Quali gli ostacoli che provocano l’incapacità a dire di no? Anche per rispondere a questa domanda potremmo individuare tre punti:
– dire di no può risultare faticoso,
perché presuppone che si vada alla ricerca di soluzioni alternative e che, per di più, si abbia tempo ed energia per reggere la probabile reazione di malumore o insoddisfazione del bambino; indubbiamente è più facile demandare ad altri o delegare, per esempio, alla Tv;
– dire di no può sembrare pernicioso ai fini dello sviluppo,
ma questa è un’opinione che poggia sui condizionamenti che ogni genitore ha ricevuto nella propria educazione e che non necessariamente vanno applicati alla lettera, in quanto ogni situazione è nuova, ogni bambino è unico, ogni essere umano è in perenne evoluzione;
– dire di no può essere assimilato ad un conflitto tra desideri,
tra i desideri propri del genitore e tra questi e quelli del bambino: andare contro i desideri di un bambino, specialmente quando è vissuto come prolungamento di sé, equivarrebbe pertanto ad andare contro una parte di se stessi.

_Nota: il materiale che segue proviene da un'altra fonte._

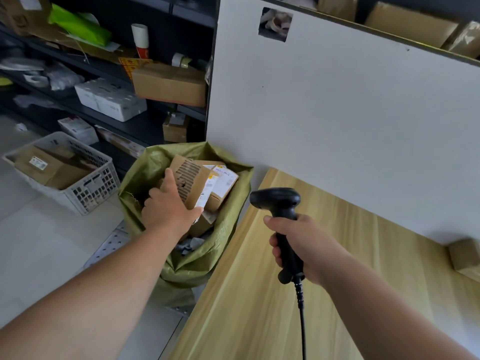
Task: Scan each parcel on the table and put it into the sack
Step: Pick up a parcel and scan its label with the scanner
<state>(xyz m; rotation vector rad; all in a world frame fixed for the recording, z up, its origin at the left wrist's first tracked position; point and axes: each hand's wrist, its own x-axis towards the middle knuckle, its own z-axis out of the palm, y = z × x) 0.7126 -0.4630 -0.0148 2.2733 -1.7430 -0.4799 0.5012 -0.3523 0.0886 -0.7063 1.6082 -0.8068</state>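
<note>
The sack (233,201) is olive green, and the parcel (193,178) is brown cardboard with a ribbed, striped face and a white label. The scanner (278,200) is black, the table (337,229) pale yellowish wood grain, and the crate (100,184) white lattice.

The left forearm (104,281), coming in from 7 o'clock, and the right forearm (384,310), from 5 o'clock, are bare to the frame's edge. The left hand (168,206) and right hand (304,245) are bare as well.
</note>
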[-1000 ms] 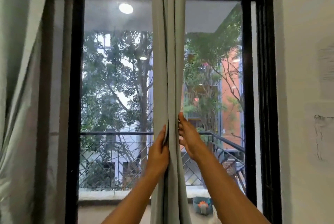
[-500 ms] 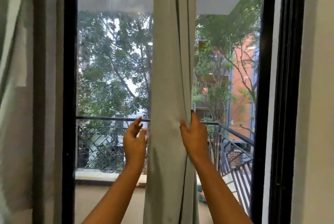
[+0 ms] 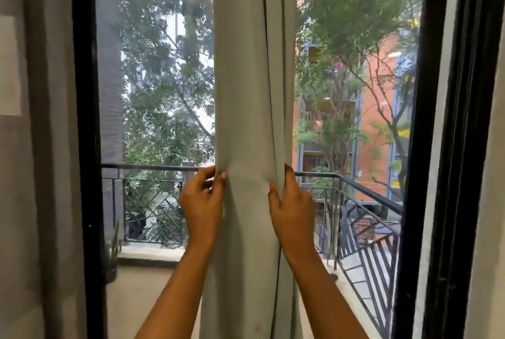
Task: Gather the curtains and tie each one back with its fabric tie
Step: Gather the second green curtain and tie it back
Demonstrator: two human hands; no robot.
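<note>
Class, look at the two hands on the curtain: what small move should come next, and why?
Probably draw both hands together to bunch the curtain. The left hand pinches its left edge and the right hand grips its right edge, with the cloth spread flat between them, not yet gathered.

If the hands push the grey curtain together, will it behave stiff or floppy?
Probably floppy: the curtain hangs in soft vertical folds and puckers where the left hand pinches it. It seems fairly thick, as no daylight shows through, so the bunch may feel bulky.

Matt grey cloth curtain (image 3: 251,92)
</note>
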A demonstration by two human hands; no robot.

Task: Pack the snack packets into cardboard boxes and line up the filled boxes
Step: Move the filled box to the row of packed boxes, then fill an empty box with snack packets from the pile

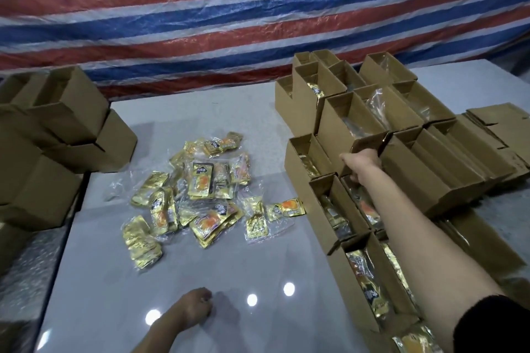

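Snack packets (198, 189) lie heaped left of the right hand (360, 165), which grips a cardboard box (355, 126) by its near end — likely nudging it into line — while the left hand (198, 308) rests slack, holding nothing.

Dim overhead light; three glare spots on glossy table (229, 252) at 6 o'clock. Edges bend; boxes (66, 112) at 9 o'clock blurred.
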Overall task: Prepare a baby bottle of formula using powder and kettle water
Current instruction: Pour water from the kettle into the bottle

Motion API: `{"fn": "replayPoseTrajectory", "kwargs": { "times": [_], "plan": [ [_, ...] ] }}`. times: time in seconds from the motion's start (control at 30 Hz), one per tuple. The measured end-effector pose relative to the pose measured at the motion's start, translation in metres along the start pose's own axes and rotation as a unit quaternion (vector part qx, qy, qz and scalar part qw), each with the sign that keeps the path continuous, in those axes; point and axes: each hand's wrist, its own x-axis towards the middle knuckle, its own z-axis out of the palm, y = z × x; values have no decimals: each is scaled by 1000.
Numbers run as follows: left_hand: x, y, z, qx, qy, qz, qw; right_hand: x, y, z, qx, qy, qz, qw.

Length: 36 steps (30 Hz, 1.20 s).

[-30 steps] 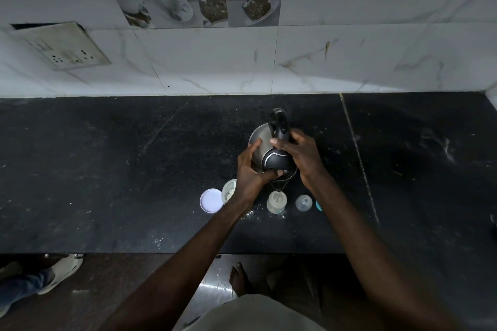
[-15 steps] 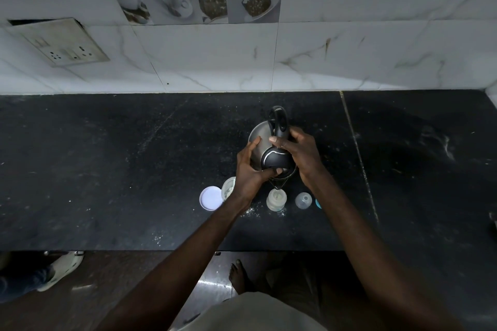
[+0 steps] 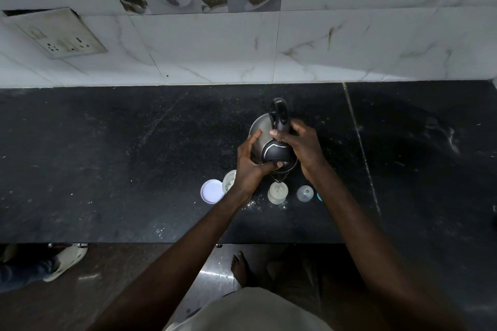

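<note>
A steel kettle (image 3: pixel 262 129) with a black lid and handle is tipped toward me over the black counter (image 3: pixel 107 156). My right hand (image 3: pixel 301 148) grips its handle. My left hand (image 3: pixel 250 166) presses against its side and lid. Its spout hangs just above the open baby bottle (image 3: pixel 277 192), and a thin stream of water runs into the bottle. The bottle stands upright with pale contents. An open powder jar (image 3: pixel 229 179) sits left of it, partly hidden by my left wrist.
A white round lid (image 3: pixel 211 191) lies left of the jar. The clear bottle nipple cap (image 3: pixel 305 193) and a teal piece (image 3: pixel 319 196) sit right of the bottle. Spilled powder (image 3: pixel 252 204) dots the counter. A wall socket (image 3: pixel 57 35) is at upper left. Another person's shoe (image 3: pixel 66 260) is on the floor.
The kettle stays tipped over the bottle with both hands holding it as before. The view has shifted slightly; nothing else has moved.
</note>
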Motion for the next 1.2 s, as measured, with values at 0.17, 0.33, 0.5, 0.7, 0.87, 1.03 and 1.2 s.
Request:
{"fn": "replayPoseTrajectory", "kwargs": {
  "times": [0.17,0.33,0.5,0.7,0.87,1.03,1.2],
  "plan": [
    [-2,1,1,0,6,-6,1000,0,0,-1,-3,-3,7,1000],
    [0,-2,-1,-2,-6,-1,1000,1,1,1,-6,3,9,1000],
    [2,-4,0,-5,-5,0,1000,1,1,-1,-2,-3,9,1000],
    [5,-2,-1,4,-9,1,1000,3,-1,0,-4,1,6,1000],
    [7,-4,-1,-1,-10,-3,1000,4,0,0,-7,-1,10,1000],
    [7,-4,-1,-7,-5,-2,1000,6,1,2,-10,3,9,1000],
    [6,-3,-1,-9,-4,-3,1000,5,1,1,-10,1,5,1000]
  ]
}}
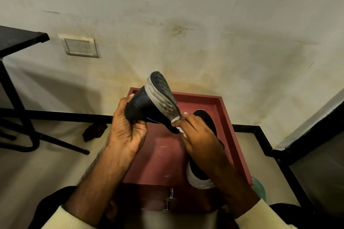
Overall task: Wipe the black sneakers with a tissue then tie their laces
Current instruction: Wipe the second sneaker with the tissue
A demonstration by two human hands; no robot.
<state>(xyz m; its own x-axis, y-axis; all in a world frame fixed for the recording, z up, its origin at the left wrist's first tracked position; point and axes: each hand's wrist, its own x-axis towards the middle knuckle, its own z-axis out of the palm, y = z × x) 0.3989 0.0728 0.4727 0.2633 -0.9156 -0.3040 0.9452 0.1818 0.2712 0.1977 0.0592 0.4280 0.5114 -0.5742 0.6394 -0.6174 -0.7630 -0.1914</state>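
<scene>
My left hand (128,128) grips a black sneaker (147,106) by its upper, holding it tilted in the air with the dirty whitish sole edge and black tread turned up. My right hand (195,132) pinches a white tissue (181,130) against the sole's edge near the heel. The second black sneaker (201,161) lies on the red tray-like table top (229,115) to the right, partly hidden by my right forearm; its white sole rim shows at the near end. I cannot see the laces.
A black metal table (20,39) with legs stands at the left. A dark crumpled object (95,131) lies on the floor by the wall. A wall switch plate (80,46) is behind. A black-edged step (279,145) runs at the right. A metal latch (170,199) sits below the tray.
</scene>
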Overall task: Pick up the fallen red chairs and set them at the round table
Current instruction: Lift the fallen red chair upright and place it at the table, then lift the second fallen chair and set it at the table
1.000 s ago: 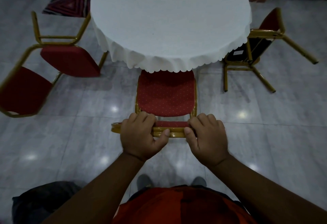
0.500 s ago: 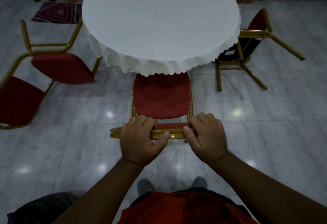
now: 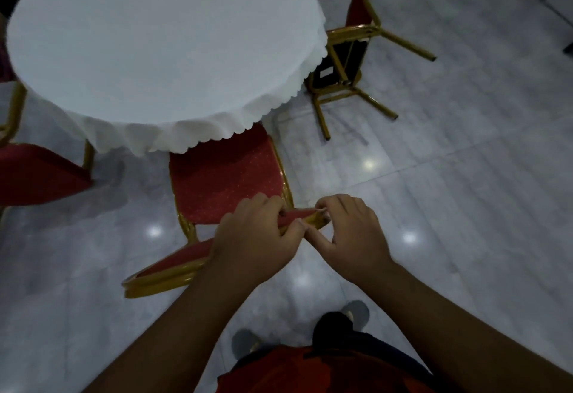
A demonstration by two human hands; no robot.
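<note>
From the head camera, looking down, an upright red chair (image 3: 223, 175) stands at the near edge of the round table (image 3: 161, 45), the front of its seat tucked just under the scalloped hem of the white tablecloth (image 3: 198, 135). The chair's gold-framed backrest top (image 3: 164, 271) runs slantwise from lower left to upper right, directly in front of the person.

The left hand (image 3: 257, 237) is closed over the backrest top near its right end, fingers curled over the red padding and thumb pressed on the near side of the gold rail. The right hand (image 3: 350, 234) sits just beside it at the rail's very end, its fingertips touching the frame while the thumb and forefinger spread loosely; whether it grips firmly cannot be told. The two hands nearly touch.

To the right of the table a second red chair (image 3: 353, 61) lies tipped on the pale tiled floor (image 3: 449, 191), legs pointing outward, well apart from both hands. At the left edge a third red chair (image 3: 34, 172) is partly out of frame, beside the table. Below, the person's red shirt (image 3: 310, 371) and shoes show.
</note>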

Inoltre, spesso il dilemma tra “dire no” o “dire sì” è sostenuto dalla convinzione che il “sì” sia positivo e il “no” sia negativo. Eppure, quanti “sì” vengono pronunciati semplicemente perché viene meno l’energia per creare situazioni che siano realmente promotrici della crescita e, dunque, della vita? Tutti quei “sì” si tramutano nel loro contrario, poiché sono dettati da disinteresse, mancanza di tempo, di attenzione, di partecipazione empatica e fattiva.
Dire “no”, al momento giusto e con il tono giusto, denota una presenza vera, non fasulla, una partecipazione valida, una complicità sul piano affettivo e, pertanto, equivale a dire “sì” allo sviluppo armonioso di un bambino e alla sua crescita personale, così come all’evoluzione dell’adulto, nel suo duplice aspetto di persona e di genitore. In ambito educativo, la saggezza di Saint Exupéry, tratta da straordinarie esperienze di vita, si traduce in una esortazione che può accompagnare chiunque nel cammino di crescita: “Se vuoi costruire una barca, non radunare uomini per tagliare legna, dividere i compiti e impartire ordini, ma insegna loro la nostalgia per il mare vasto e infinito” (Citadelle, 1948).